Бессмысленные и жестокие избиения ни в чем не повинного населения сделали само понятие опричнины синонимом произвола и беззакония» /22, с. 152/. Погром длился несколько дней, погибло порядка двух – трёх тысяч человек, некоторые источники говорят о двадцати – шестидесяти тысячах. Из Новгорода Грозный отправился в Псков.

Здесь всю свою ярость он обрушил на местное духовенство. Печорскому игумену, вышедшему навстречу царю с иконами и крестами, отрубили голову, псковские церкви были ограблены подчистую. В Пскове царь надолго не задержался: по легенде его остановил юродивый, пригрозивший Иоанну Божьими карами.

После Новгорода и Пскова Грозный принялся за Москву, заставил митрополита Кирилла отдать ему «изменника» – архиепископа новгородского Пимена. (Что интересно: в своё время Пимен по указу Грозного судил митрополита Филиппа, теперь пришёл и его черёд. Он был осуждён и отправлен в заточение в монастырь, где и умер). Суд над московской элитой продолжался несколько недель, в результате было осуждено примерно 300 человек, из них 100 человек было прилюдно казнено.

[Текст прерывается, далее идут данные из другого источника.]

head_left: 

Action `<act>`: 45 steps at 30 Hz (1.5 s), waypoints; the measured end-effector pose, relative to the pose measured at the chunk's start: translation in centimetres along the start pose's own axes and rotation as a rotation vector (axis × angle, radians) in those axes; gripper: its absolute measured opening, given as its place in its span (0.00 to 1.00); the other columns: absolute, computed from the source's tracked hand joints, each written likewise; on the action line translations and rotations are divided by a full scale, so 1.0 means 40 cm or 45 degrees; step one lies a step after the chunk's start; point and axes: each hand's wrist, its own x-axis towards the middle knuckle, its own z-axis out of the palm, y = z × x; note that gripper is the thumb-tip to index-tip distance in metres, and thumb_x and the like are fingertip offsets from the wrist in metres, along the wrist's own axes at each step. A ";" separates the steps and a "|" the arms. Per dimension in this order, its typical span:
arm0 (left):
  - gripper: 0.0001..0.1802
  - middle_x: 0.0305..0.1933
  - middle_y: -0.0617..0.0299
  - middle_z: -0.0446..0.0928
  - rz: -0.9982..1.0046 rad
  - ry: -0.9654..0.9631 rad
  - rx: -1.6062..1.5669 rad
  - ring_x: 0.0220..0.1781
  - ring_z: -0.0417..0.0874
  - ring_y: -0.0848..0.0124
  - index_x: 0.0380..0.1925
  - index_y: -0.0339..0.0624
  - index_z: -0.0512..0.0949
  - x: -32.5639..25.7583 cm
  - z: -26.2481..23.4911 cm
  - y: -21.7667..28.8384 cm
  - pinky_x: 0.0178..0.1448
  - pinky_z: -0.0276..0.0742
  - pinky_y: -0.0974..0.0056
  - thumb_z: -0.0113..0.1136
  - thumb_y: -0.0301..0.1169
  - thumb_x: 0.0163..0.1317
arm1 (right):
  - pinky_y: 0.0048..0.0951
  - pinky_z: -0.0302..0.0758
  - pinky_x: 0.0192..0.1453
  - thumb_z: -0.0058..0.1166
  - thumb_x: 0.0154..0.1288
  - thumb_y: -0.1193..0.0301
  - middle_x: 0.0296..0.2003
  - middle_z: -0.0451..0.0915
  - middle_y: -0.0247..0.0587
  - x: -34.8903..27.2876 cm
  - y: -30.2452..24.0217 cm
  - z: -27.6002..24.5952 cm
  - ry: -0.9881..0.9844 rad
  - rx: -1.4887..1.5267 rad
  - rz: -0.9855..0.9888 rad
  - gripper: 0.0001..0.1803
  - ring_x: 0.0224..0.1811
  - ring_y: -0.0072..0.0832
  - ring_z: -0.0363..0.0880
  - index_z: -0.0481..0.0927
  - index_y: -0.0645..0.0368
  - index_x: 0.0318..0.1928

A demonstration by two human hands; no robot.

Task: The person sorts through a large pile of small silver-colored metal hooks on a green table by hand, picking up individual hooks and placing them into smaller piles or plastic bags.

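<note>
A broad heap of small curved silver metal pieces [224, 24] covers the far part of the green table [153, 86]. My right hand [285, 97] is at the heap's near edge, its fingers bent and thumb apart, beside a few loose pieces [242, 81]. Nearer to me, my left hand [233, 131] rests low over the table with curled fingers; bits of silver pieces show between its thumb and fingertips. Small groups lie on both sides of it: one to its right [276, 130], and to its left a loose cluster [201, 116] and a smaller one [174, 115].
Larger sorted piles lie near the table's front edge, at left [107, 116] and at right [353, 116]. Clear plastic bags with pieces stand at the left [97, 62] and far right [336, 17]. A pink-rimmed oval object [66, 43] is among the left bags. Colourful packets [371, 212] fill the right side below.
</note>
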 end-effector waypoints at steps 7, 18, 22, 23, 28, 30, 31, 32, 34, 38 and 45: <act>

Жертвами стали московская знать и высшая приказная дворянская бюрократия. Среди казнённых был и последний, оставшийся в живых из членов «избранной рады» – дьяк Висковатый.

В последних погромах опричнины в полной мере проявилась вся её беззаконная сущность. Арестованных пытками заставляли назвать сообщников, а оговоренных таким образом людей казнили без суда. Следствие проводилось в строгой тайне, приговоры выносились заочно, людей убивали в домах или на улице, оставляя записку с перечнем их преступлений. Убивали всех, кто противился действиям опричников. Процветало доносительство. Против людей выставляли явно бессмысленные обвинения. Но царю мало было доказать вину невиновных людей, ему нужно было ещё и одобрение народа. В 1566 году был созван Земский собор с представителями всех общественных слоёв Московского государства. Собор поддержал решение царя продолжить Ливонскую войну, отказавшись от предложенного

Польшей раздела Ливонии. Но можно ли это назвать единодушием армии, духовенства и купечества? После первой волны репрессий 1564 года не соглашаться с мнением Иоанна IV, ставшим Грозным, было смертельно опасно. Ведь, как пишет Р.Ю. Виппер, «он никогда не находит равновесия, спокойной середины: чувства переливаются через край, страсть бьёт ключом, «кротость» обращается в безграничное слепое доверие, «ярость» – в бешеную злобу» /6, с. 68/.

Ураган репрессий опричнины, пронёсшийся по стране, вызвал страх не только у населения. В страхе был и сам грозный царь, он понимал, что за все зверства его опричников надо будет расплачиваться не только там – перед Богом, но и здесь – перед людьми. Он начал прорабатывать варианты своего спасения за границей. Единственная достаточно могучая страна, с которой у него были хорошие торговые и дипломатические отношения, была Англия. Она пользовалась беспошлинной торговлей и благосклонно смотрела на все попытки Москвы прорваться к Балтике за счёт её европейских конкурентов. Иоанн сватался, правда, безрезультатно, к английской королеве и даже надеялся на военный союз в борьбе со Швецией. Но Англия есть Англия, она будет делать только то, что нужно ей, да и английское понятие о дружбе коренным образом отличается от русского. Единственно, о чём удалось договориться, так это о предоставлении ему и его семье убежища в случае краха его положения в Московском государстве. И этот вариант стал практически прорабатываться испуганным Грозным: в районе Вологды строилась опричная крепость и была заложена верфь, на которой началось строительство судов, пригодных для вывоза царских сокровищ и самого царя с семьёй до Соловецкого монастыря и далее по морю в Англию.